### EXERCISE DESCRIPTION
In this exercise, write out the data word for word and leave every image out.

[Data extracted from a collection]

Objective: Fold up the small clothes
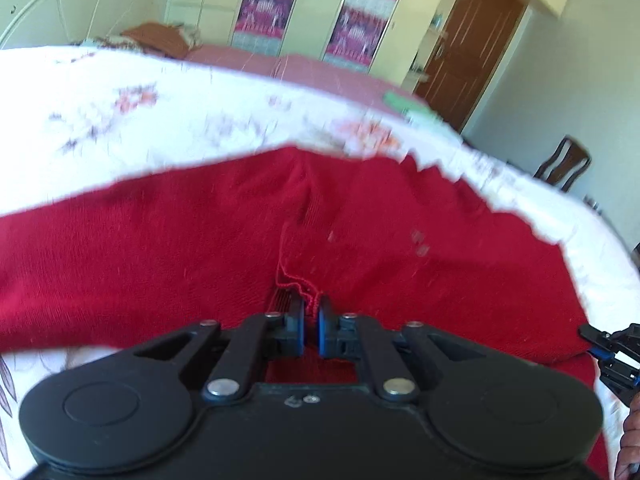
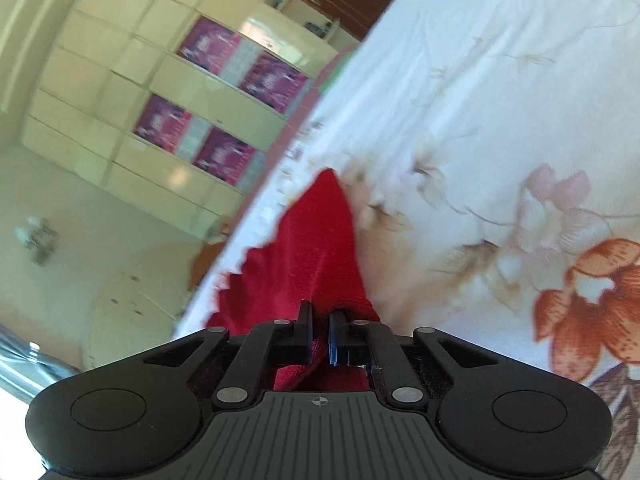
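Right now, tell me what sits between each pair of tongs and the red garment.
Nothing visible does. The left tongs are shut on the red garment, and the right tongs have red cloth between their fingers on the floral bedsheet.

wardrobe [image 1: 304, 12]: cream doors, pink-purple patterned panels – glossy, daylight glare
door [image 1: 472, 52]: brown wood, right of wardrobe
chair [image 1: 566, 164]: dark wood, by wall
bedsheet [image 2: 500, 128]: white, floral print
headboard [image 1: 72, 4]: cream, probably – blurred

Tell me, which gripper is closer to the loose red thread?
Left. The left gripper pinches the red knit garment right below the thread; the right gripper grips its far edge.
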Available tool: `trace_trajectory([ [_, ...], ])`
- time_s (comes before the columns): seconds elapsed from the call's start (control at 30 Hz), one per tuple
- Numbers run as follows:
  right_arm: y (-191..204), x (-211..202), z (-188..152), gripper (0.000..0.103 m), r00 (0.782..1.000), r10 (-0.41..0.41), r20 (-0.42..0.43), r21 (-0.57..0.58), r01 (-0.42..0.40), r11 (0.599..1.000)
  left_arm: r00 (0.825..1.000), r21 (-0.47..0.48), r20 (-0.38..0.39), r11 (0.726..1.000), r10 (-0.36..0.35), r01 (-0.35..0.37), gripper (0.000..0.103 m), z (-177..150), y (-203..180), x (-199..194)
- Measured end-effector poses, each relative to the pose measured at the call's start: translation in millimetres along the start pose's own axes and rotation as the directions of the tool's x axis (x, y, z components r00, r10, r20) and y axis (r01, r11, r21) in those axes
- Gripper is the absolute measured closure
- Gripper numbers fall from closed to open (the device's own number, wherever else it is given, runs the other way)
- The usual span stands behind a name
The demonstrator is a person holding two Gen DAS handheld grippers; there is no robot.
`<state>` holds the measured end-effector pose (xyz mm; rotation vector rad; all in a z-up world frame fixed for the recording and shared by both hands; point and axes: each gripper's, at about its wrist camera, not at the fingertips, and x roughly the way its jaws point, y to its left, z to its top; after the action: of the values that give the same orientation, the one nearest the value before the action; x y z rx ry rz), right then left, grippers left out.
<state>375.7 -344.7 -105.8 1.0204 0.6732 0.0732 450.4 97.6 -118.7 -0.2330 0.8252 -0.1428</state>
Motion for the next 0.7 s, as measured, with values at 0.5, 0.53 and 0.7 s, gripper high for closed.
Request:
trace_trajectory([
  [0.5, 4, -29, 13, 0.078, 0.999, -0.036, 0.011, -0.167, 0.037, 0.985, 0.986, 0.083, 0.166, 0.996, 0.022, -0.037, 0.06, 7, -7, -36],
  [0.53, 10, -24, 15, 0.078, 0.999, -0.029, 0.016, -0.2, 0.031, 0.979, 0.986, 0.096, 0.168, 0.995, -0.006, -0.01, 0.06, 11, -12, -35],
  [0.7, 42, 26, 23, 0.078, 0.997, -0.014, -0.07, -0.402, -0.015, 0.915, 0.995, 0.2, 0.075, 0.979, -0.067, 0.051, 0.06, 17, -46, 3],
])
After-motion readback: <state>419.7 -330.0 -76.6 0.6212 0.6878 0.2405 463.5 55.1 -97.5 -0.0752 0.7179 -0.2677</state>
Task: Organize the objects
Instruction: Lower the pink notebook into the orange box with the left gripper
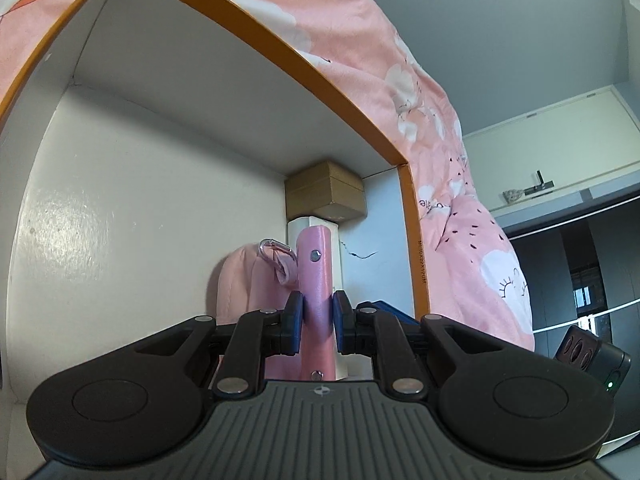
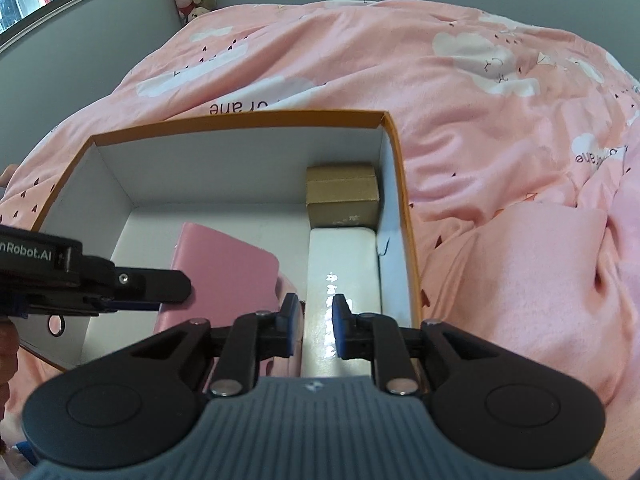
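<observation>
The left gripper [image 1: 316,322] clamps the pink notebook [image 1: 316,276] on edge inside the orange-rimmed box [image 2: 394,184] on the bed [image 2: 500,160]. The right gripper [image 2: 316,330] hovers narrowly parted, holding nothing, above the white case [image 2: 342,256] beside a cardboard carton [image 2: 342,190].

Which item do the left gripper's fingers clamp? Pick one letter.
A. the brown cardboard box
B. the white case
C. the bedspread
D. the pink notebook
D. In the left wrist view the left gripper has its fingers pressed on both sides of the pink notebook, held on edge inside the orange-rimmed box. The brown cardboard box and the white case sit untouched along the far side.
</observation>
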The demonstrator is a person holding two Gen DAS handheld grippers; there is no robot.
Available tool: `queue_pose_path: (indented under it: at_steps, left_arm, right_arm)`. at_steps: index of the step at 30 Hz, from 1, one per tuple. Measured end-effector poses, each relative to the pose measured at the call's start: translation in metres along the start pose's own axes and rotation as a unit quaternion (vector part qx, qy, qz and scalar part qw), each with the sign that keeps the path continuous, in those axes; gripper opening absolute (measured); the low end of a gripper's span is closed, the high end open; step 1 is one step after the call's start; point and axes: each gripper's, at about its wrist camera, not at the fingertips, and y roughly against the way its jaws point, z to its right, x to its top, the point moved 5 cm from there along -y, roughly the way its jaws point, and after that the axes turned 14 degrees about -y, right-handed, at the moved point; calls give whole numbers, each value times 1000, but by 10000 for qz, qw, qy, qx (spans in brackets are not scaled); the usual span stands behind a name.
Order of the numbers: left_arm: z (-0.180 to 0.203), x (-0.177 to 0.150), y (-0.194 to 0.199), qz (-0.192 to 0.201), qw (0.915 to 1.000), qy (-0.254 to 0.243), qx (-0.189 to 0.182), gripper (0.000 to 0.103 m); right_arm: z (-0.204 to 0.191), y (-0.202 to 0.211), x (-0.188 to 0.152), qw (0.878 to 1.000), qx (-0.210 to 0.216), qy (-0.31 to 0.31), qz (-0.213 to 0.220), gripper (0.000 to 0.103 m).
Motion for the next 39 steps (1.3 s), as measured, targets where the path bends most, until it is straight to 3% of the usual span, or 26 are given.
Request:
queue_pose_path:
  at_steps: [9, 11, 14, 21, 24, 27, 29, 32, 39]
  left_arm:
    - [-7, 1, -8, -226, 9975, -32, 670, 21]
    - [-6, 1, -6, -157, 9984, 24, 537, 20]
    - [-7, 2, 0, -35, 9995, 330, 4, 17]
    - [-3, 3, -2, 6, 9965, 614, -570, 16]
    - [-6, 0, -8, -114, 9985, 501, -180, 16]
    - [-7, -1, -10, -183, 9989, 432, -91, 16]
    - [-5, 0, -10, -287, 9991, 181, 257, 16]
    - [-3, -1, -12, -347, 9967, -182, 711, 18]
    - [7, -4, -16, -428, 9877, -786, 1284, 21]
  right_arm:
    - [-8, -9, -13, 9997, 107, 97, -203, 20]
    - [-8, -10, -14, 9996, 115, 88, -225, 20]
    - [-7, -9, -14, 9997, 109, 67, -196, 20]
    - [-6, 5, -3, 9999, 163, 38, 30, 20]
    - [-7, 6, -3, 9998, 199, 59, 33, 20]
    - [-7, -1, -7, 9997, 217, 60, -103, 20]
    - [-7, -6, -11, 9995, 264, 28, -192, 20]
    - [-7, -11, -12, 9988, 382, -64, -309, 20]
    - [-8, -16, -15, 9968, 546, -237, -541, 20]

### SOLUTION TO THIS EXERCISE
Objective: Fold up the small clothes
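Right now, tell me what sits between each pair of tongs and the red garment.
Nothing visible does. The left tongs are shut on the red garment, and the right tongs have red cloth between their fingers on the floral bedsheet.

wardrobe [image 1: 304, 12]: cream doors, pink-purple patterned panels – glossy, daylight glare
door [image 1: 472, 52]: brown wood, right of wardrobe
chair [image 1: 566, 164]: dark wood, by wall
bedsheet [image 2: 500, 128]: white, floral print
headboard [image 1: 72, 4]: cream, probably – blurred

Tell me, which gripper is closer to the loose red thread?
Left. The left gripper pinches the red knit garment right below the thread; the right gripper grips its far edge.
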Available tool: `trace_trajectory([ [_, ...], ])`
- time_s (comes before the columns): seconds elapsed from the call's start (control at 30 Hz), one per tuple
- Numbers run as follows:
  right_arm: y (-191..204), x (-211..202), z (-188..152), gripper (0.000..0.103 m), r00 (0.782..1.000), r10 (-0.41..0.41), r20 (-0.42..0.43), r21 (-0.57..0.58), r01 (-0.42..0.40), r11 (0.599..1.000)
  left_arm: r00 (0.825..1.000), r21 (-0.47..0.48), r20 (-0.38..0.39), r11 (0.726..1.000), r10 (-0.36..0.35), r01 (-0.35..0.37), gripper (0.000..0.103 m), z (-177..150), y (-203..180), x (-199..194)
- Measured end-effector poses, each relative to the pose measured at the call's start: translation in millimetres along the start pose's own axes and rotation as the directions of the tool's x axis (x, y, z components r00, r10, r20) and y axis (r01, r11, r21) in those axes
- Gripper is the absolute measured closure
- Gripper numbers fall from closed to open (the device's own number, wherever else it is given, runs the other way)
- The usual span stands behind a name
The demonstrator is a person holding two Gen DAS handheld grippers; there is no robot.
`<state>` holds the measured end-effector pose (xyz mm; rotation vector rad; all in a z-up world frame fixed for the recording and shared by both hands; point and axes: each gripper's, at about its wrist camera, not at the fingertips, and x roughly the way its jaws point, y to its left, z to its top; after the action: of the values that give the same orientation, the one nearest the value before the action; x y z rx ry rz), right then left, grippers left out.
<state>375.7 -344.7 -105.8 1.0204 0.6732 0.0732 450.4 97.6 -118.7 -0.2330 0.8252 -0.1428</state>
Motion for the next 0.7 s, as measured, with values at 0.5, 0.53 and 0.7 s, gripper high for closed.
Request:
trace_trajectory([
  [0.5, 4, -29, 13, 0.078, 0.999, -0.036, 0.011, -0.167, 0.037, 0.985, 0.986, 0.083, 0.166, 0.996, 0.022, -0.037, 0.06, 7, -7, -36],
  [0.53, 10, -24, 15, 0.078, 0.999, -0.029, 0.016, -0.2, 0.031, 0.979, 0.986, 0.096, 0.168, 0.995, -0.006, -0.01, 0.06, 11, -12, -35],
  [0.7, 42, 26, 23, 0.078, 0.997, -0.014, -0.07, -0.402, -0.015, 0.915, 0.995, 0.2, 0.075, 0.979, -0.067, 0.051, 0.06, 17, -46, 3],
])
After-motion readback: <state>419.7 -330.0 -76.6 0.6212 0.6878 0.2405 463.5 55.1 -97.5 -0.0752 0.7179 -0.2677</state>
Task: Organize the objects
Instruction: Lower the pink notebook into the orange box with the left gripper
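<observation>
The left gripper [image 1: 316,322] clamps the pink notebook [image 1: 316,276] on edge inside the orange-rimmed box [image 2: 394,184] on the bed [image 2: 500,160]. The right gripper [image 2: 316,330] hovers narrowly parted, holding nothing, above the white case [image 2: 342,256] beside a cardboard carton [image 2: 342,190].

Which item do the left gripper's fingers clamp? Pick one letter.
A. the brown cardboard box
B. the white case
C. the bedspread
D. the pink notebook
D. In the left wrist view the left gripper has its fingers pressed on both sides of the pink notebook, held on edge inside the orange-rimmed box. The brown cardboard box and the white case sit untouched along the far side.
</observation>
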The demonstrator is a person holding two Gen DAS handheld grippers; there is no robot.
Available tool: `queue_pose_path: (indented under it: at_steps, left_arm, right_arm)`. at_steps: index of the step at 30 Hz, from 1, one per tuple. Measured end-effector poses, each relative to the pose measured at the call's start: translation in metres along the start pose's own axes and rotation as a unit quaternion (vector part qx, qy, qz and scalar part qw), each with the sign that keeps the path continuous, in those axes; gripper opening absolute (measured); the low end of a gripper's span is closed, the high end open; step 1 is one step after the call's start; point and axes: each gripper's, at about its wrist camera, not at the fingertips, and y roughly against the way its jaws point, z to its right, x to its top, the point moved 5 cm from there along -y, roughly the way its jaws point, and after that the axes turned 14 degrees about -y, right-handed, at the moved point; calls give whole numbers, each value times 1000, but by 10000 for qz, qw, qy, qx (spans in brackets are not scaled); the usual span stands behind a name.
Order of the numbers: left_arm: z (-0.180 to 0.203), x (-0.177 to 0.150), y (-0.194 to 0.199), qz (-0.192 to 0.201), qw (0.915 to 1.000), qy (-0.254 to 0.243), qx (-0.189 to 0.182), gripper (0.000 to 0.103 m); right_arm: z (-0.204 to 0.191), y (-0.202 to 0.211), x (-0.188 to 0.152), qw (0.878 to 1.000), qx (-0.210 to 0.216), qy (-0.31 to 0.31), qz (-0.213 to 0.220), gripper (0.000 to 0.103 m).
Motion for the next 39 steps (1.3 s), as measured, targets where the path bends most, until it is straight to 3% of the usual span, or 26 are given.
Request:
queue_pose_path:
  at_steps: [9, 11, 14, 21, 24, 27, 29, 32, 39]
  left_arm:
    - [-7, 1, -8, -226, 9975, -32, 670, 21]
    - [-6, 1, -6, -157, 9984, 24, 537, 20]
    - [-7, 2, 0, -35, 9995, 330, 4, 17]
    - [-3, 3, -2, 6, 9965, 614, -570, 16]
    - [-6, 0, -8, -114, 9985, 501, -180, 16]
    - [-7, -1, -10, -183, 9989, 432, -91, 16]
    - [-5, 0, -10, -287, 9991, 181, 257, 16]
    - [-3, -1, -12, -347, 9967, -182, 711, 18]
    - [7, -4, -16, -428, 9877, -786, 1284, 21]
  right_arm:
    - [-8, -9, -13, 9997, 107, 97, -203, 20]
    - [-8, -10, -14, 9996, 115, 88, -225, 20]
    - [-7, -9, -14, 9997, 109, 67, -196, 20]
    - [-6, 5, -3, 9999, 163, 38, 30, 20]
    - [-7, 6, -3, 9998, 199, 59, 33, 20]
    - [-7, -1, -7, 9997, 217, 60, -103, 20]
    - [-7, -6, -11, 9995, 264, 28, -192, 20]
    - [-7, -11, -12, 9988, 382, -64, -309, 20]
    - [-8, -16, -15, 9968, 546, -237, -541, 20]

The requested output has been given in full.